PROBLEM - In the data below, find the line with "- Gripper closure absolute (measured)" and the line with "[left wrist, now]", then restate both and every line between them exactly, minus the pictures.

Stored data
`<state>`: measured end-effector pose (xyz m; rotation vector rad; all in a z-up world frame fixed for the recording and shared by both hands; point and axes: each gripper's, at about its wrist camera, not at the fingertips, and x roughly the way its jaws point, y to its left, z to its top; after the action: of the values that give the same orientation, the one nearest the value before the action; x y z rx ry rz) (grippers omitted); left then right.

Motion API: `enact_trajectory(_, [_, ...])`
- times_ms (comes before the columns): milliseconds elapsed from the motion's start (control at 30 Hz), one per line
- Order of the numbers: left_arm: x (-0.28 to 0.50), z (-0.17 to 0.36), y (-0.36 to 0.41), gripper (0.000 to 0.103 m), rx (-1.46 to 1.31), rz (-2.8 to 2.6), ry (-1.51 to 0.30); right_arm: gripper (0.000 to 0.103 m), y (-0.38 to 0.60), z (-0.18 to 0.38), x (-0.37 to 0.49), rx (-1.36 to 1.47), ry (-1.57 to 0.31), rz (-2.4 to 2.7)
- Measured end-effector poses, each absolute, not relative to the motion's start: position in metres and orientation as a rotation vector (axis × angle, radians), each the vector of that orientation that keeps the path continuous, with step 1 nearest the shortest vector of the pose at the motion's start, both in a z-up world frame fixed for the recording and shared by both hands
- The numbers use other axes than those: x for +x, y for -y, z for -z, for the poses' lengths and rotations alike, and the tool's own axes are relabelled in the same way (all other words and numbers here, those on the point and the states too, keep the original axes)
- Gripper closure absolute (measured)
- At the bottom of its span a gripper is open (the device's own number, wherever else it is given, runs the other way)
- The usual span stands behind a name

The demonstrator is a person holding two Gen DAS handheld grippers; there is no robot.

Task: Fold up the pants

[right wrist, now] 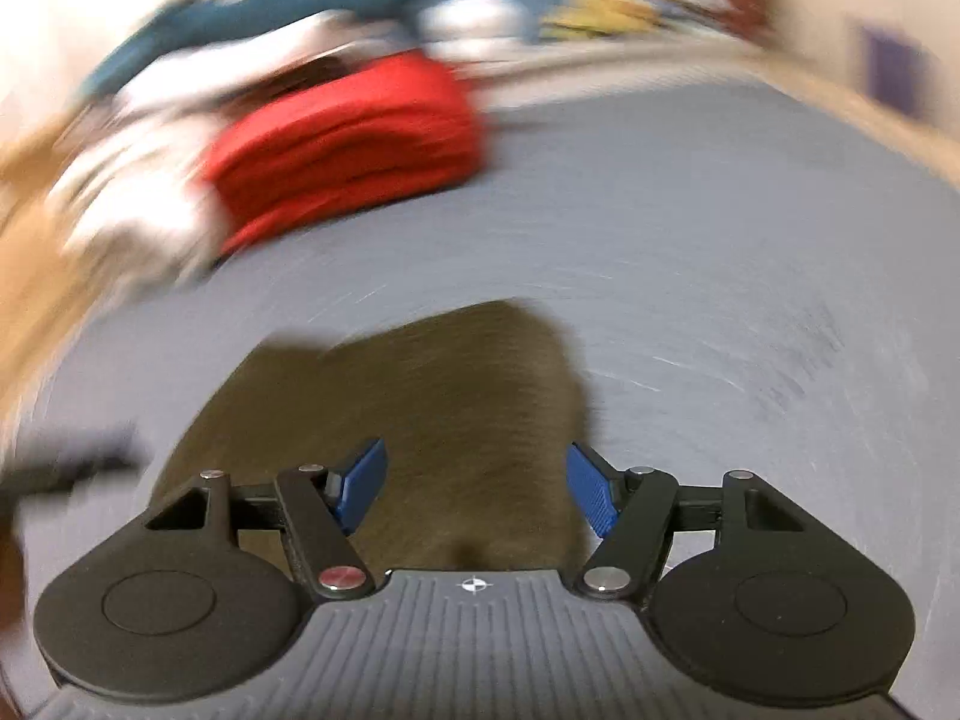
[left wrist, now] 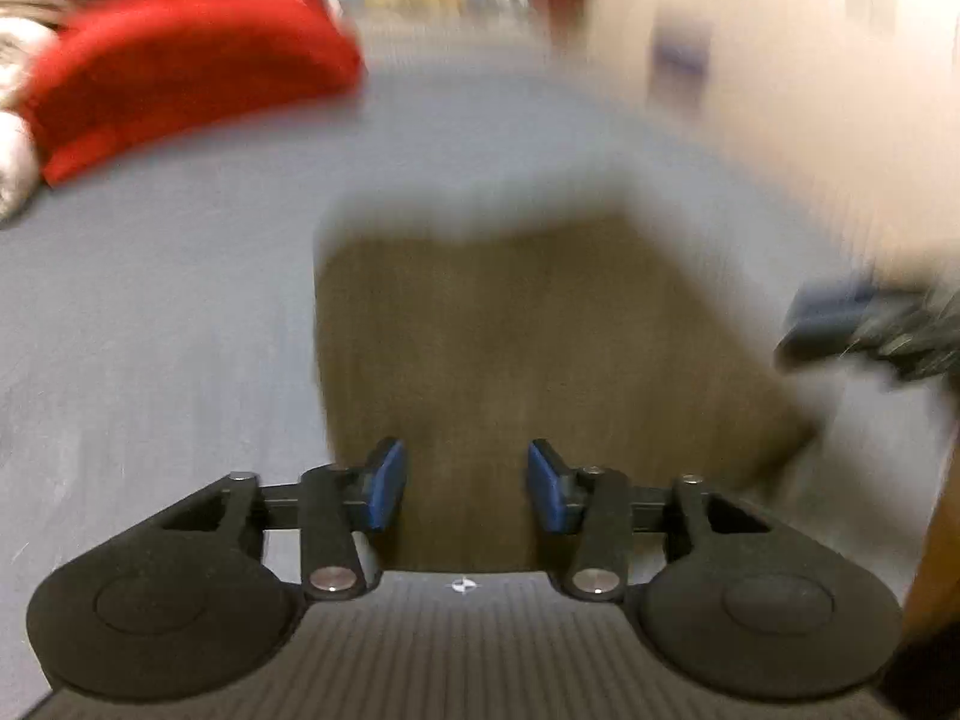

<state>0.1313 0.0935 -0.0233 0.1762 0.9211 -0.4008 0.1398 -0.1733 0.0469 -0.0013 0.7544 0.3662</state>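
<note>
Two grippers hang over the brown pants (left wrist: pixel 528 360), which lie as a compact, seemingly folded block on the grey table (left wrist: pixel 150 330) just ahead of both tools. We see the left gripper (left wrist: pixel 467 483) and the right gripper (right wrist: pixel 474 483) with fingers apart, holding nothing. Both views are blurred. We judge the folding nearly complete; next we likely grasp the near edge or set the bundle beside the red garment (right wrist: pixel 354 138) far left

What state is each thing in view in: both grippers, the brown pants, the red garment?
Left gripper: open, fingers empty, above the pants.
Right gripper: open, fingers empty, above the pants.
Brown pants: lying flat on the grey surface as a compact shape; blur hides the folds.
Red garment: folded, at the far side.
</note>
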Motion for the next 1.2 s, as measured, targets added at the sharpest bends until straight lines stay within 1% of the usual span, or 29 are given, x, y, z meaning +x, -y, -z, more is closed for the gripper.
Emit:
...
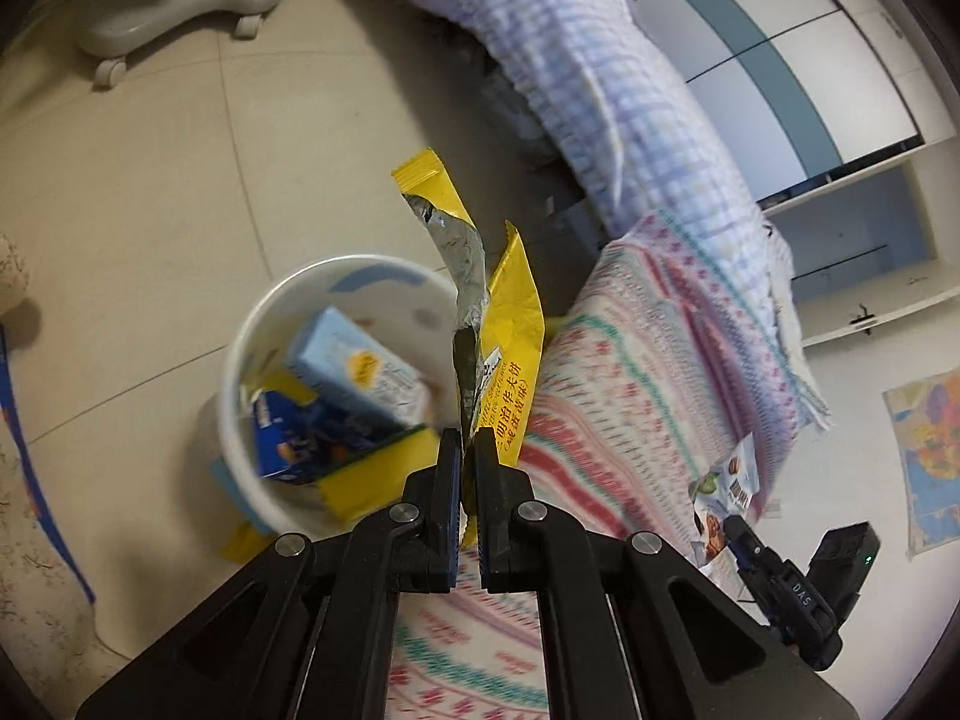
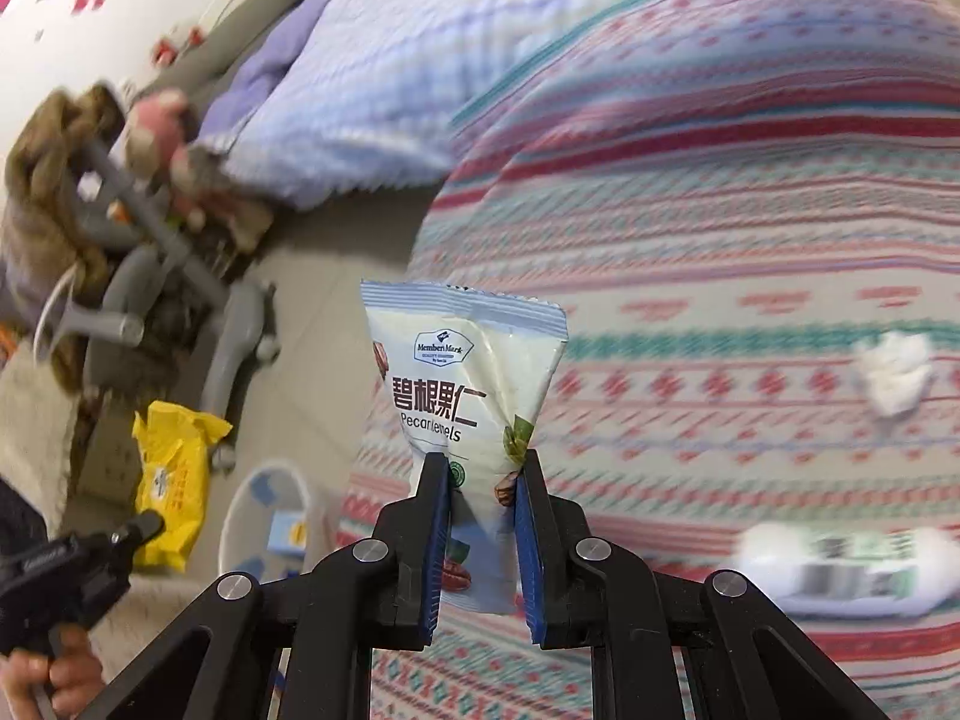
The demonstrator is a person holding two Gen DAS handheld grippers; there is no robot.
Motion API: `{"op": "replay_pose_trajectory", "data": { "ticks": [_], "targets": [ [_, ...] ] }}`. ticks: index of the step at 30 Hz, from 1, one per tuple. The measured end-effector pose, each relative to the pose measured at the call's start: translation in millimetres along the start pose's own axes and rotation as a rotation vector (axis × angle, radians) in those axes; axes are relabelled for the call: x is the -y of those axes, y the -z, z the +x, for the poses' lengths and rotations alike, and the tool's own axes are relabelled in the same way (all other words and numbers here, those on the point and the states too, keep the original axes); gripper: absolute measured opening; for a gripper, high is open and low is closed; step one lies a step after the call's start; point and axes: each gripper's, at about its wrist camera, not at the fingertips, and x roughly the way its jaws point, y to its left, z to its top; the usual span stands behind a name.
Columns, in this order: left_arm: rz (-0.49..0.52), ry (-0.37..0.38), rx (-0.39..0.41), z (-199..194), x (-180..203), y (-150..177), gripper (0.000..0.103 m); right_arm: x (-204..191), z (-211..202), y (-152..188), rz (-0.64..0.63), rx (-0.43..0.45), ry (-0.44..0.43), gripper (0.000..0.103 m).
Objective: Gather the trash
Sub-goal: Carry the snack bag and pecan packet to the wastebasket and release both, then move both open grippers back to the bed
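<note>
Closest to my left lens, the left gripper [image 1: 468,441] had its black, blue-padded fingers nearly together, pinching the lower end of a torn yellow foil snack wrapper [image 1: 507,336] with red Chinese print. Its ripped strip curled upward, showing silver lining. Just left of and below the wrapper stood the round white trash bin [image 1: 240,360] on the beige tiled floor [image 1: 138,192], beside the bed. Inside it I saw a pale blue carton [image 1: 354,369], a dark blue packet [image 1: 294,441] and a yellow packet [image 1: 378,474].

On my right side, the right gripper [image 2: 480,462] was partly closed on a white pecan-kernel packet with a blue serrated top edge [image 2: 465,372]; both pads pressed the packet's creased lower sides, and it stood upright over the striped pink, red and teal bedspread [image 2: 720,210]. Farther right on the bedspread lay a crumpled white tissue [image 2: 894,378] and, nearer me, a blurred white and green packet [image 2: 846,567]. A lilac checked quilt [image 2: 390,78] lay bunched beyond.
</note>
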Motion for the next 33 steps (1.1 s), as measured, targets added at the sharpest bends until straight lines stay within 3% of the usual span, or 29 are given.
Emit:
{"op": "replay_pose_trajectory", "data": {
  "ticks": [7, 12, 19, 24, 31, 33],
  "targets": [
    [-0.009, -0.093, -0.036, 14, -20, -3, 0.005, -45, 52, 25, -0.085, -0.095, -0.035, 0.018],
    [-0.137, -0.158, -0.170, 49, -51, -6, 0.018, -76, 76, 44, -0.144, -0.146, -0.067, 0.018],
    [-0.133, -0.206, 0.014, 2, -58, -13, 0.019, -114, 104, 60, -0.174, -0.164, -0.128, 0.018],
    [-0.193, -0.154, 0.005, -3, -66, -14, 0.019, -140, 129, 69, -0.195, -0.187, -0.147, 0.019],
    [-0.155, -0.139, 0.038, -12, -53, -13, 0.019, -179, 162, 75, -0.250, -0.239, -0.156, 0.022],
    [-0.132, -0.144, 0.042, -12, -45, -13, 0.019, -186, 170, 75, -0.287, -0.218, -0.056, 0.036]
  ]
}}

ANSWER -
- Gripper closure absolute (measured)
- At the bottom of its span a gripper is open (the device's own number, wherever else it is given, runs the other way)
- The usual span stands behind a name

The demonstrator is a person holding two Gen DAS handheld grippers; there is no robot.

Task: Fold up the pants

[right wrist, now] 
[left wrist, now] 

With that, the answer is finished.